(Work required): Whatever lies between the line with "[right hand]" and the end of the data, both included, must be copied exactly and without pictures.
'''
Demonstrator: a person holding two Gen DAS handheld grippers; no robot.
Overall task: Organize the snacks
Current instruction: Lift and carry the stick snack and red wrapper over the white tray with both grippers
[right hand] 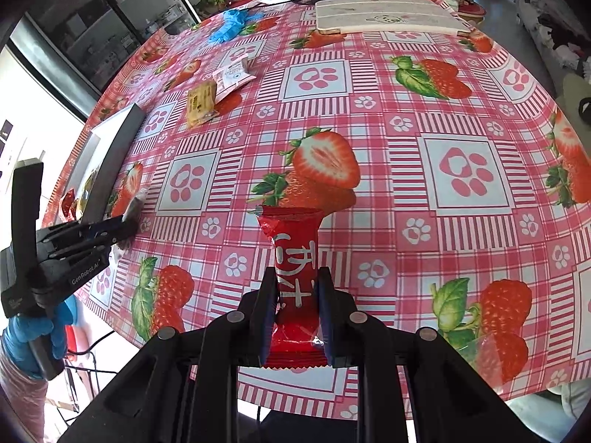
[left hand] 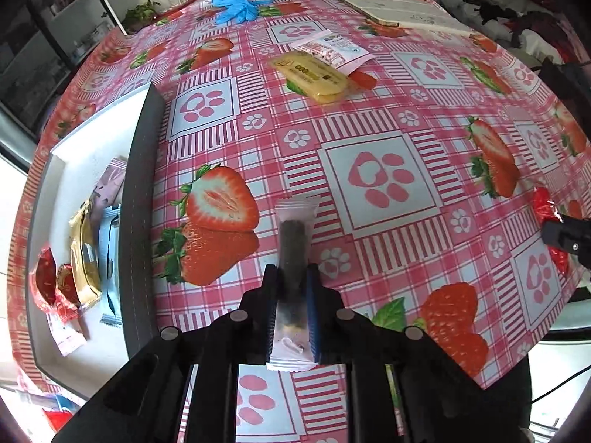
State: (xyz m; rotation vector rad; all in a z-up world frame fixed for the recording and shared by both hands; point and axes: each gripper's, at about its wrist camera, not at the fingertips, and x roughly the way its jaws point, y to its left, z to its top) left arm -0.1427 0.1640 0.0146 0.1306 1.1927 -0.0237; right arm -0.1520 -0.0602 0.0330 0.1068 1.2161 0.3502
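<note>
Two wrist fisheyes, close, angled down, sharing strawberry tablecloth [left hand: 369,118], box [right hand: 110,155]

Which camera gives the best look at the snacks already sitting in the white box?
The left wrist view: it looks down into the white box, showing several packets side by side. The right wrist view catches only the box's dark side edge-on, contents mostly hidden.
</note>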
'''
(Exercise response):
[right hand] 
[left hand] 
State: (xyz m; rotation vector rad; all in a z-up world frame fixed for the recording and shared by both hands; point and axes: each gripper's, at about its wrist camera, not at the fingertips, and x roughly the way its jaws point, y to its left, z to its top) left arm -0.1427 0.1640 0.0146 0.1306 1.1927 -0.0237; right arm -0.1520 -0.0602 0.0330 0.1068 1.2161 0.3502
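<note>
Two wrist fisheyes, close, angled down, sharing strawberry tablecloth [left hand: 369,118], box [right hand: 110,155]

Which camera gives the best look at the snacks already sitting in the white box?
The left wrist view: it looks down into the white box, showing several packets side by side. The right wrist view catches only the box's dark side edge-on, contents mostly hidden.
</note>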

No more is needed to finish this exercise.